▸ Recorded data
━━━━━━━━━━━━━━━━━━━━

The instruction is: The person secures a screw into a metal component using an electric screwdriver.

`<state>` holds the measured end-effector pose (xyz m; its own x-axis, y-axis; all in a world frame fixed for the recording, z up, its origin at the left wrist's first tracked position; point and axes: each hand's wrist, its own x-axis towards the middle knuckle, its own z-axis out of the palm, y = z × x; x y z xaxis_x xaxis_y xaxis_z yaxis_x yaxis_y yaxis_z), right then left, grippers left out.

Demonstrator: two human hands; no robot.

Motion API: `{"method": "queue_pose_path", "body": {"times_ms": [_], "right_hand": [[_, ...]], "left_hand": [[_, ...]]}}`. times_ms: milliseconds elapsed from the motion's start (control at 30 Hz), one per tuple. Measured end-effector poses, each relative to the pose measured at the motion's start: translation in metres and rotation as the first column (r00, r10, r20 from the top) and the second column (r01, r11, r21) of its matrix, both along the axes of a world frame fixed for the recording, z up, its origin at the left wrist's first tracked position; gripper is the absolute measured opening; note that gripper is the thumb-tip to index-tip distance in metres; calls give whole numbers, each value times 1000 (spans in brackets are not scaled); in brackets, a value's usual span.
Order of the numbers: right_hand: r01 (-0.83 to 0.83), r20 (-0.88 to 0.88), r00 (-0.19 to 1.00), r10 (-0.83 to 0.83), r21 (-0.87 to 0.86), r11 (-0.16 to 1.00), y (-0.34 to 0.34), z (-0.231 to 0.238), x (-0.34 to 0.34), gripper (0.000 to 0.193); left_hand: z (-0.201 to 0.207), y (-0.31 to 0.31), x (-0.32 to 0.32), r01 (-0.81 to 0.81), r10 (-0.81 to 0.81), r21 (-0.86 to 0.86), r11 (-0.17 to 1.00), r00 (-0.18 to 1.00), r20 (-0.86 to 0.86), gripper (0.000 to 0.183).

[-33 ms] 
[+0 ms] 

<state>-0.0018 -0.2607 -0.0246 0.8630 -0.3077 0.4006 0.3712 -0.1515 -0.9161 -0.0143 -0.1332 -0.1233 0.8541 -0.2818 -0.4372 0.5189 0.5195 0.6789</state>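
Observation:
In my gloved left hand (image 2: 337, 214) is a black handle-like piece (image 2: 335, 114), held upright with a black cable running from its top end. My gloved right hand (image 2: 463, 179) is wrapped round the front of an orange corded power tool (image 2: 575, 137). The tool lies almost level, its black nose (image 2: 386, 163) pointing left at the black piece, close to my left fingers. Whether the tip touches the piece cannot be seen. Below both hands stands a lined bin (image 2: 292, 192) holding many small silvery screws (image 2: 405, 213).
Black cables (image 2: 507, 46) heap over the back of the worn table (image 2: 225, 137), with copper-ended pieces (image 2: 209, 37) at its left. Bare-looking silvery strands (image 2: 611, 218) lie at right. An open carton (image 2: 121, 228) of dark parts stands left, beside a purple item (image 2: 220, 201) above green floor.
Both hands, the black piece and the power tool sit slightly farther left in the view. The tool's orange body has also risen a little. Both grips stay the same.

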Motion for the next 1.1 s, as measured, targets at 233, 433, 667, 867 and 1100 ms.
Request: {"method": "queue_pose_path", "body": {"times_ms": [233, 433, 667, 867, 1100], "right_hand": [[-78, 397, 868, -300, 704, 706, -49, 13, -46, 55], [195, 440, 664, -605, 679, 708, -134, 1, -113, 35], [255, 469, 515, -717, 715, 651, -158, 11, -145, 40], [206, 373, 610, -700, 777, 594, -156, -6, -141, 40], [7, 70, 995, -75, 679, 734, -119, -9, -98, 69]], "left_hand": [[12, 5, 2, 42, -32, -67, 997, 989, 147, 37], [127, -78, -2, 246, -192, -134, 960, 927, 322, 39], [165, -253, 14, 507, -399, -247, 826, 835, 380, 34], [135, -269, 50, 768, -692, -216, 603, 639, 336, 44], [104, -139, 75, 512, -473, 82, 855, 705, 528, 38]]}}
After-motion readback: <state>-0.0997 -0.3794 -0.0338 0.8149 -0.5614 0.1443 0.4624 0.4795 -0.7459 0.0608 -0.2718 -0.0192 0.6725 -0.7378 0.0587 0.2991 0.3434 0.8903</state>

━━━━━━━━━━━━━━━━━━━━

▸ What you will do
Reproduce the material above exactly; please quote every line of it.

▸ Solution to this task
The instruction is: The person secures a screw into a metal component using an electric screwdriver.

`<state>` holds the measured end-effector pose (xyz m; its own x-axis, y-axis; all in a world frame fixed for the recording, z up, its origin at the left wrist's first tracked position; point and axes: each hand's wrist, its own x-axis towards the middle knuckle, its own z-axis out of the palm, y = z × x; x y z xaxis_x xaxis_y xaxis_z yaxis_x yaxis_y yaxis_z), right then left, grippers left out.

Demonstrator: two human hands; no robot.

Motion API: `{"method": "queue_pose_path", "body": {"times_ms": [_], "right_hand": [[_, ...]], "left_hand": [[_, ...]]}}`. times_ms: milliseconds elapsed from the motion's start (control at 30 Hz), one per tuple. Measured end-effector poses, each relative to the pose measured at the motion's start: translation in metres and rotation as the first column (r00, r10, r20 from the top) and the second column (r01, r11, r21) of its matrix, both along the axes of a world frame fixed for the recording, z up, its origin at the left wrist's first tracked position; gripper is the absolute measured opening; note that gripper is the thumb-tip to index-tip distance in metres; calls give whole numbers, each value times 1000 (spans in brackets are not scaled); in brackets, a value's usual span.
Order of the numbers: right_hand: r01 (-0.83 to 0.83), r20 (-0.88 to 0.88), r00 (-0.19 to 1.00), r10 (-0.83 to 0.83), r21 (-0.87 to 0.86), r11 (-0.16 to 1.00), y (-0.34 to 0.34), z (-0.231 to 0.238), x (-0.34 to 0.34), gripper (0.000 to 0.193); left_hand: z (-0.201 to 0.207), y (-0.31 to 0.31), x (-0.32 to 0.32), r01 (-0.81 to 0.81), r10 (-0.81 to 0.81), r21 (-0.86 to 0.86), r11 (-0.17 to 1.00), r00 (-0.18 to 1.00), r20 (-0.86 to 0.86), gripper (0.000 to 0.183).

[-33 ms] 
[+0 ms] 

<state>-0.0018 -0.2607 -0.0246 0.8630 -0.3077 0.4006 0.3712 -0.1515 -0.9161 -0.0143 -0.1332 -0.1233 0.8541 -0.2818 -0.4372 0.5189 0.5195 0.6789</state>
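Observation:
In my gloved left hand (image 2: 337, 214) is a black handle-like piece (image 2: 335, 114), held upright with a black cable running from its top end. My gloved right hand (image 2: 463, 179) is wrapped round the front of an orange corded power tool (image 2: 575, 137). The tool lies almost level, its black nose (image 2: 386, 163) pointing left at the black piece, close to my left fingers. Whether the tip touches the piece cannot be seen. Below both hands stands a lined bin (image 2: 292, 192) holding many small silvery screws (image 2: 405, 213).
Black cables (image 2: 507, 46) heap over the back of the worn table (image 2: 225, 137), with copper-ended pieces (image 2: 209, 37) at its left. Bare-looking silvery strands (image 2: 611, 218) lie at right. An open carton (image 2: 121, 228) of dark parts stands left, beside a purple item (image 2: 220, 201) above green floor.
Both hands, the black piece and the power tool sit slightly farther left in the view. The tool's orange body has also risen a little. Both grips stay the same.
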
Motion for the next 1.1 s, as measured, targets at 233, 433, 667, 867 and 1100 ms.
Request: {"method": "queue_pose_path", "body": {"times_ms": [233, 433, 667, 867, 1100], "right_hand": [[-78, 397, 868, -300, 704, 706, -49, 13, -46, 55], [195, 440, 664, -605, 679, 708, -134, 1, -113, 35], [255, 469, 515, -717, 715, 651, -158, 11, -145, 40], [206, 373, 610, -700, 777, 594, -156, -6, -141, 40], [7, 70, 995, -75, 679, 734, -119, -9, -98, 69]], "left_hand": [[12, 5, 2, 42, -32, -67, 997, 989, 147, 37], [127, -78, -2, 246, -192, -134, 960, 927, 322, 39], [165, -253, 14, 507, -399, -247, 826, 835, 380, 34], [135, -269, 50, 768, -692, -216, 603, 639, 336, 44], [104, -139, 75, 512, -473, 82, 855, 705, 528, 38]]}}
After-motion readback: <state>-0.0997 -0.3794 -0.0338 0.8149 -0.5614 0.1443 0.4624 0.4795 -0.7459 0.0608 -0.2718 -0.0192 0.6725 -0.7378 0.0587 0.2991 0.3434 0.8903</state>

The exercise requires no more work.